Well, we told them the story of our firm. With the dislocation in the bulge bracket, you can come in and say 'Collins Stewart is a well-capitalized -- $150 million on the balance sheet -- U.K. bank that has been the U.S. in some form for 12 years. We're not one of these people who has decided to open a broker-dealer and hope that it works.' We've got a commitment to the market. And we can offer people clarity of renumeration -- not in the form of guarantees, but we can tie them to certain metrics whereby they'll know that if they produce, they'll get paid well. And that's a big thing.
You pay bonuses?
There are no plans to change your compensation structure?
No. If anything, compensation will go up. If the hires we made are the right hires, which I think they are, they'll get paid more.
Any junior level folks?
We're not averse to hiring junior-level workers, but I think you've got to get the seniors in the sector right before you add below them. Where we've hired senior-level people that we're comfortable with, they've brought junior-level people with them or they've gone and recruited their own associates.
I should say we've also tripled the size of the sales force in the last five months, that includes opening offices in San Francisco, Dallas, Chicago, Tampa and Boston.
What we've tried to do is get a small team well established. We're not a bulge-bracket place, so they have to be looking for a new opportunity. And we've been very fortunate with the people that we've found.
Five months ago, we were in the middle of huge turmoil, how did those conversations go? Was it: 'Here's our chance to strike?'
Exactly. Clearly if Collins Stewart was ever going to become a major player in the U.S. market, this was our opportunity.
The real goal that we talk about in board meetings is to make ourselves a needed and relevant counterparty to the buy-side...to be a full-service investment bank.

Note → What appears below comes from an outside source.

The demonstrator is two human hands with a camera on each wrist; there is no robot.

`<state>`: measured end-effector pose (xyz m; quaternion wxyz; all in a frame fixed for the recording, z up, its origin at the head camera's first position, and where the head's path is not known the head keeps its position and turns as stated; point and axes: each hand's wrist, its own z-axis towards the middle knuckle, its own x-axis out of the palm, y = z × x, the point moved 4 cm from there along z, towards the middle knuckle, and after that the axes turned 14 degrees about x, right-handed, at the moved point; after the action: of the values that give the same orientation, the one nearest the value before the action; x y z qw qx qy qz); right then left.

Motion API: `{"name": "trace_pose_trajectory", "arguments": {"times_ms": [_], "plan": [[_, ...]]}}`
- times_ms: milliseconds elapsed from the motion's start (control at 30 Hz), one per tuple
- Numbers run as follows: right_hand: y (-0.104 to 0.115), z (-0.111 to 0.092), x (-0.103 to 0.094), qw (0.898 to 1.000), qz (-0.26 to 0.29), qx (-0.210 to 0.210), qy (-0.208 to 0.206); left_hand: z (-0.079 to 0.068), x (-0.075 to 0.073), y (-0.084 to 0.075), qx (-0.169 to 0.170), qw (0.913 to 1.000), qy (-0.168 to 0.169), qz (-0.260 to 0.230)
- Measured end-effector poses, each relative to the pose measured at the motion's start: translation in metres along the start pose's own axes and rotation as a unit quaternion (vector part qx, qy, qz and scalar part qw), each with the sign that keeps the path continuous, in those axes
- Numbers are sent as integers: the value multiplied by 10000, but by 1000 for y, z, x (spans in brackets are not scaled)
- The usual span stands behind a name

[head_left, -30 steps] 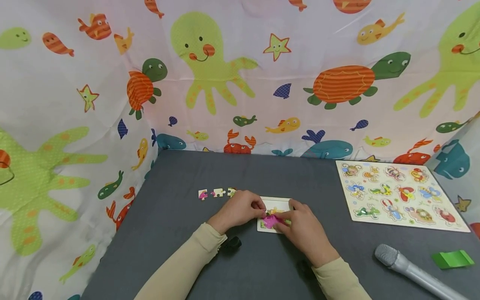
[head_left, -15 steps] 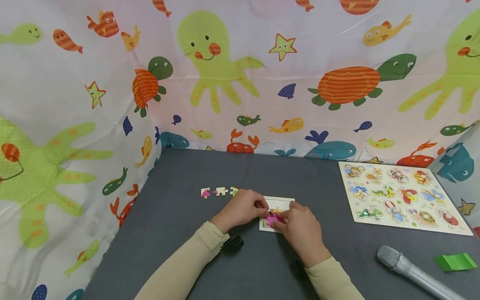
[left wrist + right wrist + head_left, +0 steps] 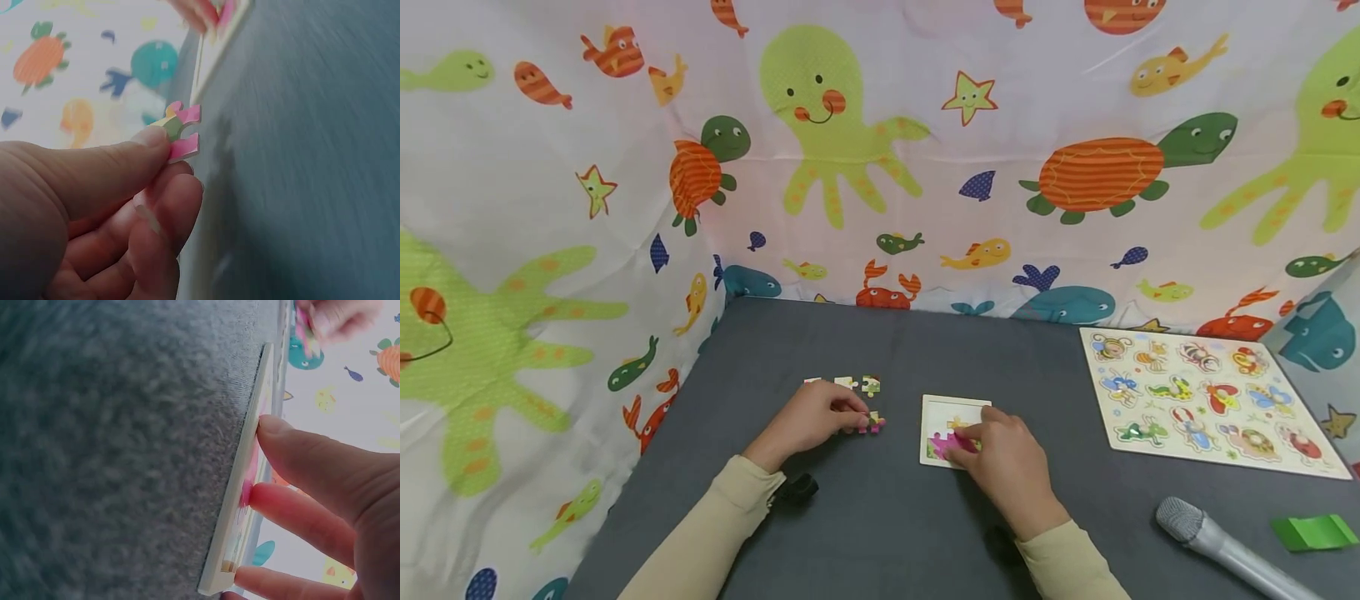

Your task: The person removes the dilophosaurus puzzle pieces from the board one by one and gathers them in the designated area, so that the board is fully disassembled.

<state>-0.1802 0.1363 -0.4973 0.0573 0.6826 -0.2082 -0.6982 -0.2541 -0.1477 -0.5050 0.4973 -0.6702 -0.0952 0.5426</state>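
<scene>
My left hand (image 3: 808,421) pinches a small pink, yellow and green jigsaw piece (image 3: 185,149) between thumb and forefinger, just above the table and left of the puzzle frame. The small white puzzle frame (image 3: 942,408) lies flat, with joined pink, green and yellow pieces (image 3: 938,446) in its lower part. On its right side rests my right hand (image 3: 1011,462); the thumb and fingers touch the frame and the pink pieces in the right wrist view. Behind the left hand lie loose jigsaw pieces (image 3: 871,384), one of them mostly hidden by that hand.
A large insect puzzle board (image 3: 1213,400) lies on the right of the dark grey table (image 3: 880,533). Nearer to me are a silver microphone (image 3: 1213,537) and a green block (image 3: 1315,532). A sea-animal curtain (image 3: 865,83) hangs round the back and sides.
My left hand has moved left, off the puzzle frame, with the jigsaw piece in its fingers, and now covers part of the loose row. The right hand stays on the frame.
</scene>
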Motion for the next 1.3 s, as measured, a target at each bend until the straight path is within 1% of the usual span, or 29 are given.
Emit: {"name": "trace_pose_trajectory", "arguments": {"times_ms": [133,233,367,500,567,667,800,933,1133,1200,1300], "plan": [[-1,0,-1,10000,28,-22,6,-24,-23,22,-315,9993,-132,117],[-1,0,0,10000,26,8,8,-37,-35,35,-543,9982,-203,149],[-1,1,1,10000,-2,81,42,-48,-44,47,-693,9971,-255,175],[-2,0,3,9998,-52,142,111,-53,-48,52,-804,9958,-383,216],[-2,-1,4,9998,-78,145,147,-55,-50,54,-858,9950,-453,237],[-4,-2,3,9998,-88,68,163,-57,-52,54,-846,9949,-474,264],[-6,-2,0,9996,-95,-211,140,-58,-53,53,-811,9951,-480,303],[-8,-1,-1,9987,-124,-469,154,-58,-54,52,-877,9942,-534,318],[-11,2,1,9983,-235,-489,210,-57,-54,51,-949,9923,-680,402],[-11,2,0,9985,-215,-450,243,-54,-52,47,-941,9914,-763,494],[-11,1,-1,9986,-160,-402,292,-45,-44,31,-855,9913,-817,579]]}}
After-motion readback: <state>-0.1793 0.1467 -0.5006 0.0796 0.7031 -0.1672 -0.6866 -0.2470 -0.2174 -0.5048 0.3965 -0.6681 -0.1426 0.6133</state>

But we're still very cost-conscious and I'm not in any position to see what the market's going to give us in the fourth-quarter. I don't think anybody is. We will enter lines of businesses now that we believe are low-cost and have reasonable upside for us. We hired Jerry Levy, whose last job was running a fixed-income business at SAC Capital. We're not going to build a massive infrastructure. We're going to take the profits that his group delivers and reinvest them. That's the approach behind everything we do.
We had a lot of Eastern-facing businesses looking to raise Western money and float on some alternative exchange like AIM or Singapore. It was a feasible thing in the bull market, but plainly ridiculous when the bear market hit.
So there's a lot of business out there that you're passing on?
I wouldn't say passing on. I could spend all-day, every-day interviewing for a new line of business, whether it's a convertibles team or restructuring. A lot of those businesses take a lot of time to get in and despite the fact that they may be very profitable on a two- or three-year view, at the moment we're looking to add businesses that are already established and within a very short period of time, can produce returns for us.
What about M&A?
We've got a great M&A business in the U.K., Hawkpoint, and we should, over time, seek to build the same over here with their help.
Is the rest of the firm growing in kind?
I think opportunistically the whole firm is growing. London is looking to expand the business that I used to run, the cash-equities business. They are certainly expanding what they call corporate-brokering, what we refer to as an ECM business. The level of talent available at the moment is great and it's a finite window for us.
You see a lot of European banks expanding in the U.S. right now. Do you put yourself in that group?
It's a different situation in that we're not a European management team over here trying to hire Americans. You've got an established equity business here, which is all Americans looking to grow it. And we make money, which is the difference between what we've got and a startup.